100% of all bankruptcies happen due to inability to service a debt. Basically, if your income (P&L) does not support your debt (balance sheet), then you are in trouble.

If you are taking a loan to create an asset like a home, it is still understandable. But you should have sufficient cash savings and medical cover before you take a home loan.

Taking a loan for consumption should be a strictly no-no unless you have a reasonable amount of savings to cover for the loans. The problem is people who need loans for consumption are the ones who should not take it and those who can afford to take loans don’t because they already have the cash.

Similarly in a market crash, the stories you hear of people going bankrupt are those who are leveraged. You can at most lose a large part of your capital in stocks but in derivatives, if you don’t know what you are doing, you can get wiped out.

Single source of income

If you are dependent on a single source of income you are fragile. If your job or business is your sole source of income then you are financially fragile. Try to diversify your income stream. One reason I started investing was to be able to have another source of income over time. This is true for nearly all part-time investors who have a steady job or business. If you keep adding to your portfolio, over time it builds up into a nice source of income through dividends and interest payments

Inadequate diversification

A lot of people have all, or large parts, of their networth in one single asset class or asset. Indians primarily have a house which dominates their networth. Others may have gold or fixed deposits or equities. At an extreme case, having investments in only one company like that of a promoter of a business, is also a cause of fragility. Adequate diversification into multiple asset classes, especially ones which are not correlated, and assets may reduce your returns sometimes, but has the definite benefit of enhancing resilience.

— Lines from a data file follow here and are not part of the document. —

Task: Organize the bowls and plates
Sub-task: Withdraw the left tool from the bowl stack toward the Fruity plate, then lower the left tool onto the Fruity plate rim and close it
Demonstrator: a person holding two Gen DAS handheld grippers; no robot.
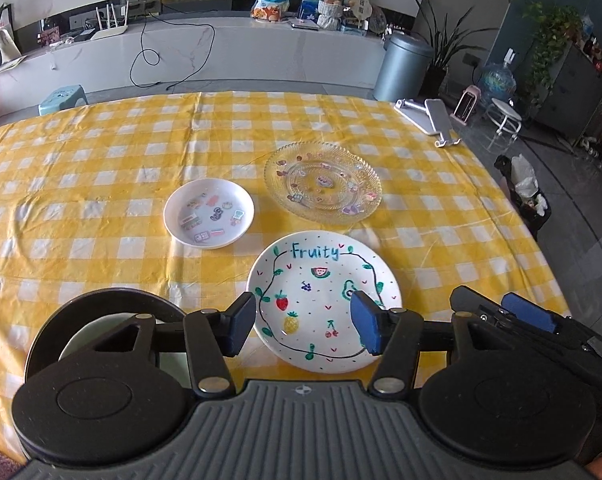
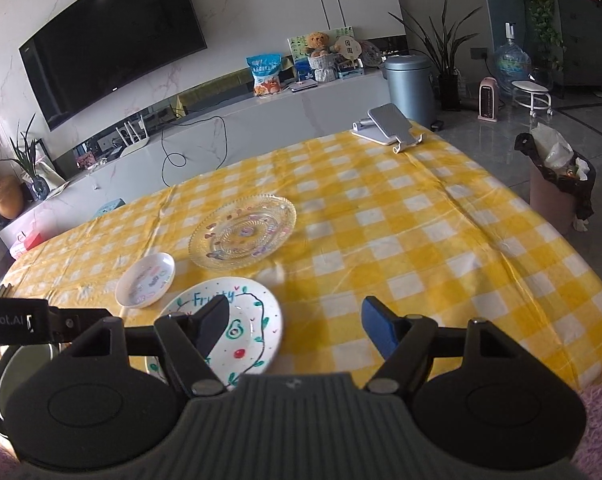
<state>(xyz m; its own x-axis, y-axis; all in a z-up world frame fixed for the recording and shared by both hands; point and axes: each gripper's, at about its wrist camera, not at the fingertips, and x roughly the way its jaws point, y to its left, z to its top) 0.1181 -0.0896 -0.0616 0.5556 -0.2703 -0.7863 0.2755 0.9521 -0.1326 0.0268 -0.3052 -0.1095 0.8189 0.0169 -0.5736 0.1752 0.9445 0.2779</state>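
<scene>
On the yellow checked tablecloth lies a white plate lettered "Fruity", nearest to me. Behind it are a small white dish with stickers and a clear glass plate. My left gripper hovers open over the near half of the Fruity plate, and its pads touch nothing. A dark plate holding a pale green bowl sits under its left finger. My right gripper is open too, with its left finger over the Fruity plate and bare cloth between the pads. It also shows as the right gripper in the left wrist view.
A phone stand sits at the table's far right corner. Past the right edge, on the floor, are a lined waste bin and a grey lidded bin. The small dish and glass plate lie left of centre.
</scene>
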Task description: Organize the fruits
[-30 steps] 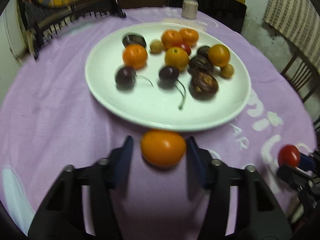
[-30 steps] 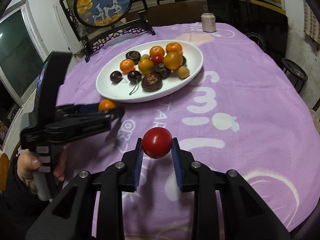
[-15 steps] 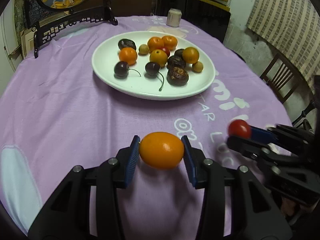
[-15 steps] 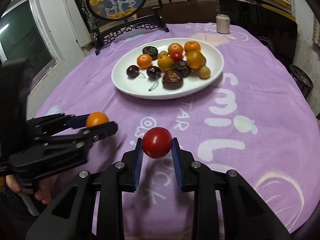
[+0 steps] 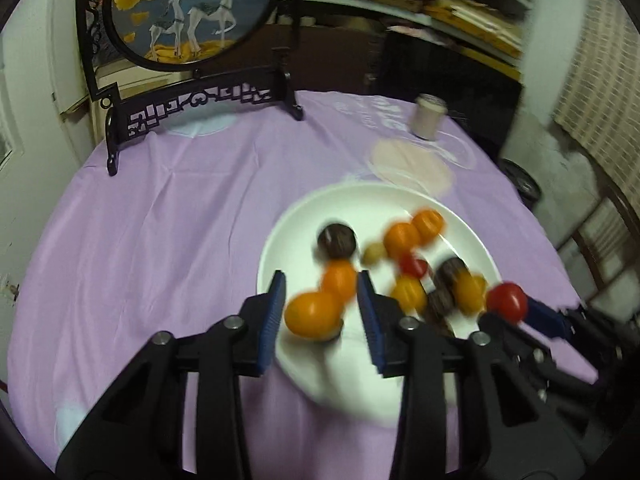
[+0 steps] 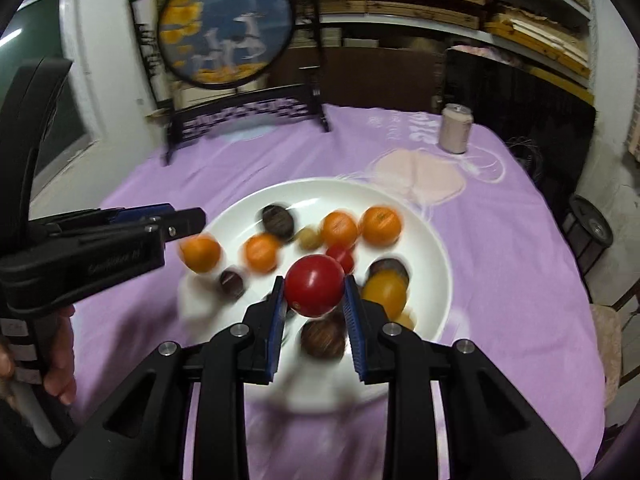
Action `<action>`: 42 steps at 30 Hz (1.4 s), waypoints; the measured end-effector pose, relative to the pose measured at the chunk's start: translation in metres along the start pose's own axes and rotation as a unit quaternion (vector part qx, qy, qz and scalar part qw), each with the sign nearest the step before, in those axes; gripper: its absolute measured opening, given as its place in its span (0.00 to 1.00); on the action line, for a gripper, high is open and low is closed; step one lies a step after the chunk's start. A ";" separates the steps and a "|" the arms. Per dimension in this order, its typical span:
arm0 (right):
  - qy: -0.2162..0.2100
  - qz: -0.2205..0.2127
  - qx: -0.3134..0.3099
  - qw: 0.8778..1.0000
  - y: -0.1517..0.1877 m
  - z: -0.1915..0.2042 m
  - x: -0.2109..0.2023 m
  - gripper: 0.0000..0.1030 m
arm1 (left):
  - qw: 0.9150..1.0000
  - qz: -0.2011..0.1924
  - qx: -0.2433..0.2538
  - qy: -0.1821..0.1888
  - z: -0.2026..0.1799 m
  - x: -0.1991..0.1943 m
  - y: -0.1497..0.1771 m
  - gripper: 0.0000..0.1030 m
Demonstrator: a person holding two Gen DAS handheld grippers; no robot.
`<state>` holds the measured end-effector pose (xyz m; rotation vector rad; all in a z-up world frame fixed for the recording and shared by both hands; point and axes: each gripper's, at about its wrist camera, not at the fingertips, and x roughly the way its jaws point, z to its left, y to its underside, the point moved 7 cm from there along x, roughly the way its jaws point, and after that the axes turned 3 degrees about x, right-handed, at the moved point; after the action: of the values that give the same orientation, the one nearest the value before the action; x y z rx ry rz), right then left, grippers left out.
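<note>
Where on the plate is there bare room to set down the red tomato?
The white plate is bare along its near rim and its far rim beyond the dark fruit. The middle and right are crowded with oranges and dark fruits. The right gripper holds the red tomato over that cluster.

I noted a red tomato (image 6: 314, 291), an orange kumquat (image 5: 313, 315), a white plate (image 6: 434, 264), a purple tablecloth (image 5: 168, 216) with pale print, and blue-padded black grippers.
</note>
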<state>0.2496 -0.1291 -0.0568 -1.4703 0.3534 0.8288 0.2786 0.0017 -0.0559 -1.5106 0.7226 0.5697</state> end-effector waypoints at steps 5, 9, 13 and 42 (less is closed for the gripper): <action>-0.038 0.040 0.034 0.998 0.012 -0.013 0.033 0.28 | 0.999 0.022 0.006 0.025 -0.009 0.031 0.007 0.29; -0.028 0.041 0.021 0.999 0.013 -0.008 0.036 0.28 | 0.999 0.031 0.007 0.033 -0.011 0.037 0.010 0.29; -0.003 -0.002 0.014 1.000 0.008 -0.010 0.024 0.58 | 0.999 0.029 0.010 0.038 -0.011 0.034 0.014 0.29; 0.095 -0.029 0.037 0.994 0.096 -0.009 -0.087 0.99 | 0.995 -0.078 0.054 -0.011 -0.011 -0.132 0.119 0.98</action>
<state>0.1272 -0.1718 -0.0688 -1.4873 0.4773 0.6242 0.1012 0.0050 -0.0403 -1.4442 0.6032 0.4218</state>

The challenge with personal finance is that it is personal. It cannot be generalized. You have to take a hard look at your financial situation and decide what you want. And then work out a plan to solve for it. What you want will also change over time as you age and life situation and priorities change. That is the way it is.

The important thing to remember is that you need to stay in the game for the long term. Resilience is key. Plan on every plan not going according to plan.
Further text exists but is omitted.